Beginnings

Welcome friends! I have started this entry in the global technosphere because I have been in love with books since the age of 2. Among the busy business of being a new teacher, this is my outlet for sharing thoughts on a love of reading a wide variety of books. My inspiration can be summed up with a yearbook quote from a teacher written when I was 8: "To the only girl at recess I see reading a book. Good for you!"
My blog title is quoted from a classmate who asked me this once. Believe it or not, I've also heard it as a teacher :D

Saturday, June 25, 2011

Film Flam- Larry McMurtry

Purchase:  Amazon | Chapters

Published: 1987
Pages: 224
ISBN: 0743216245
Genre: Nonfiction, Film

Start Date: June 17, 2011
Finished Date: June 20, 2011 (4 days)

Where Found: Book Depot
Why Read: On my TBR list

Summary: A series of essays about the vacuous yet insatiable draw of Hollywood.

Review:

Larry McMurtry has an ironic presence in Hollywood. Like Nicolas Cage's Charlie Kaufman in Adaptation., McMurtry is on the outskirts of the chaotic, egomaniacal machinery of the fimmaking mecca of America, second biggest in the world to Bollywood. Many of McMurtry's essays in the cheeky Film Flam are as dry as a good martini and often bitter as a citrus fruit. It's no guess that McMurtry thinks himself too good a writer to work for the movies (and except for his partnership with directors like Peter Bogdanovich and James L. Brooks, he's correct) writing in a sad sack genre like screenwriting where description is sparse and unwarranted.

The quality of essays in Film Flam is stark, unsentimental but not quite transparent enough to bring out the veins of writing. Sometimes it comes to fruition in enjoyable works such as "The Telephone Booth Screenwriter," which accounts for his predilection to communicating with a film director over the phone after mailing the script to him. He offers interesting commentary on the sharpness of TV writing (an obvious nod to Brooks) over most screenwriting work and is downright charming with his final essay on taking a walk in California with Diane Keaton and her grandmother that speaks directly to Keaton's quirky personality that makes Annie Hall come across like a documentary.

Where McMurtry lost me is in the oddball essay that awkwardly compares All the President's Men (Woodward & Bernstein's uncovering of Watergate) to Seven Beauties (a Holocaust survival story). Maybe I was just sore that he skewered APM (one of my favourite movies) but a lack of connection between the films made his argument for Seven Beauties being the superior film slippery at best. Another odd entry in this anthology was about the "graceless" comedy of Woody Allen (definitely true) and his distaste for the appeal of Keith Carradine and Lily Tomlin in Robert Altman's Nashville. Again, the connection was dead.

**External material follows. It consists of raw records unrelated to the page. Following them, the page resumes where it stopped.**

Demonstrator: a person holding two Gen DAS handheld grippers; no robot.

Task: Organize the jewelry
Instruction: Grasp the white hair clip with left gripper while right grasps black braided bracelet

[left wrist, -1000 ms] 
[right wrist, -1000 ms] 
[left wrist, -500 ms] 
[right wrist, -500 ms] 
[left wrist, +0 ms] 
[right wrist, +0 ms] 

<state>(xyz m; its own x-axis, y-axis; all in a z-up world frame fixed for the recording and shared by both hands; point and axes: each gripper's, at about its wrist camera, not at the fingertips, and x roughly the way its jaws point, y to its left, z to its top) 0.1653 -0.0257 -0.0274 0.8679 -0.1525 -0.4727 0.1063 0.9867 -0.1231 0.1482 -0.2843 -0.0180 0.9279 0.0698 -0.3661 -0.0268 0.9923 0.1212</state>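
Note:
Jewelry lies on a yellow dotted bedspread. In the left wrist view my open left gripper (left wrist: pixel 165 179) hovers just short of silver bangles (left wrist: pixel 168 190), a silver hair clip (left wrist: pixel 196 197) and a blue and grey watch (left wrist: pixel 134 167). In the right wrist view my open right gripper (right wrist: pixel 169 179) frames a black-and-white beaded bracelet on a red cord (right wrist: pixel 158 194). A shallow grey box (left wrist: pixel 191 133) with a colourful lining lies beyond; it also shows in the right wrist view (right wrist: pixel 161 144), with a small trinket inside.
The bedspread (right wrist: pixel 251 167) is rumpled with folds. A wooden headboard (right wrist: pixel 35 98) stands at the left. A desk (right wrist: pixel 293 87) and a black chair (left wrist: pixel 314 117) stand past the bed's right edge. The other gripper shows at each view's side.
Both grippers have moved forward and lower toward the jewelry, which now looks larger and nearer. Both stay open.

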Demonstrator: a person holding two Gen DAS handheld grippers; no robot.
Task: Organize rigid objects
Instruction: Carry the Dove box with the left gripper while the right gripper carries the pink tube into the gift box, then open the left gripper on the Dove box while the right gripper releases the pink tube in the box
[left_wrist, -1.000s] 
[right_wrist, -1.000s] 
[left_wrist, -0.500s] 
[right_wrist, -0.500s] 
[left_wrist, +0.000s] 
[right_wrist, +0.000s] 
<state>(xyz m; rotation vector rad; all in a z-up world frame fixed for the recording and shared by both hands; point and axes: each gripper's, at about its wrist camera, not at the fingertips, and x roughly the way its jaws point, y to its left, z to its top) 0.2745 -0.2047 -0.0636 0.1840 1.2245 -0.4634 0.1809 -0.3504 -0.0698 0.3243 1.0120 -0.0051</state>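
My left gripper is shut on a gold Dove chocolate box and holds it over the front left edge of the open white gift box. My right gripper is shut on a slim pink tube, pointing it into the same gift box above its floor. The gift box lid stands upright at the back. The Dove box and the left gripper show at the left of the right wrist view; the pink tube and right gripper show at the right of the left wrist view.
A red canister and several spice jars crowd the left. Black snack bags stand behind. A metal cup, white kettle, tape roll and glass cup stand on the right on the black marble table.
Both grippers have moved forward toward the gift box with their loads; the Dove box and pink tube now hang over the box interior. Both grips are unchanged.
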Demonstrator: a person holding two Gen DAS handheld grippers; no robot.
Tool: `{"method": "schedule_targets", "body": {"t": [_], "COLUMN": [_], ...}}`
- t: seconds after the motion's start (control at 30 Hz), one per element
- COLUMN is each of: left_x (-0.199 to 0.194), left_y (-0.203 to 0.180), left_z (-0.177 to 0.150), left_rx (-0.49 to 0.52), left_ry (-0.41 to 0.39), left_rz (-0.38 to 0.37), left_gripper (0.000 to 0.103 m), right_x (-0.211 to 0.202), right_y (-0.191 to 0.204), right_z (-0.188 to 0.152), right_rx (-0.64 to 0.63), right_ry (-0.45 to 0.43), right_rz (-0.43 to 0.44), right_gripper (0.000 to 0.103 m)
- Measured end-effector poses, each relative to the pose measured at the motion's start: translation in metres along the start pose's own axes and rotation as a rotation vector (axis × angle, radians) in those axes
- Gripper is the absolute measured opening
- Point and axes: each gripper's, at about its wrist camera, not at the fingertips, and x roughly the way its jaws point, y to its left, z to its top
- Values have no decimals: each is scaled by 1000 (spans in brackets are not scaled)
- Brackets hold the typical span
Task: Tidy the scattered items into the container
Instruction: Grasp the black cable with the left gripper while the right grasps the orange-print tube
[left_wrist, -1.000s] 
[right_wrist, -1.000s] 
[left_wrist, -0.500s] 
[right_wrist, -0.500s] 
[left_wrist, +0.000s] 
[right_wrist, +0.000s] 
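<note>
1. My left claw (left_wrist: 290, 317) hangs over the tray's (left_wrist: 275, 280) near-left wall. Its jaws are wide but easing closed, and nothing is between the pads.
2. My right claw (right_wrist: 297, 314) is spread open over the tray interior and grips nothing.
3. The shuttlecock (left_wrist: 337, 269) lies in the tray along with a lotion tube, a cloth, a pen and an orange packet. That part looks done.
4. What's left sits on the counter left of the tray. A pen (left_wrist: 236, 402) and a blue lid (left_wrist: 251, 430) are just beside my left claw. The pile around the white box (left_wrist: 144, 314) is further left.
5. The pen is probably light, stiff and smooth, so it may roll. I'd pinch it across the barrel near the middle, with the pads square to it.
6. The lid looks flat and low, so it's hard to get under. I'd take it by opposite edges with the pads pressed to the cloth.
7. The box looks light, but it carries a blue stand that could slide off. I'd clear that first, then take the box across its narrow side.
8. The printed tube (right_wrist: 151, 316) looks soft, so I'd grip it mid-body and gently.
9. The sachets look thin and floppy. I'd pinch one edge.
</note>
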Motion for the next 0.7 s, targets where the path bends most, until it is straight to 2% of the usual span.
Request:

Unless you are a fan of McMurtry's or a movie afficienado, I wouldn't bother with this book as only a small handful of the essays are worth reading and none are particularly memorable.  Maybe you can pursue the best ones online and read them separately.  Still, I wouldn't write off McMurtry as a writer altogether. Nonfiction can come across much differently from a writer than fiction. I haven't yet read any of his novels but I fully intend to. His style seems more fitting to a narrative. Can anyone recommend any good McMurtry books? I have Terms of Endearment and The Evening Star on my shelf, and I've heard that Lonesome Dove is remarkable.

Rank:  (C)- Okay, Maybe Read It

1 comment:

  1. I recommend McMurtry's memoir about books, which is simply entitled, Books. That's for the nonfiction. For fiction, Lonesome Dove is a great place to start.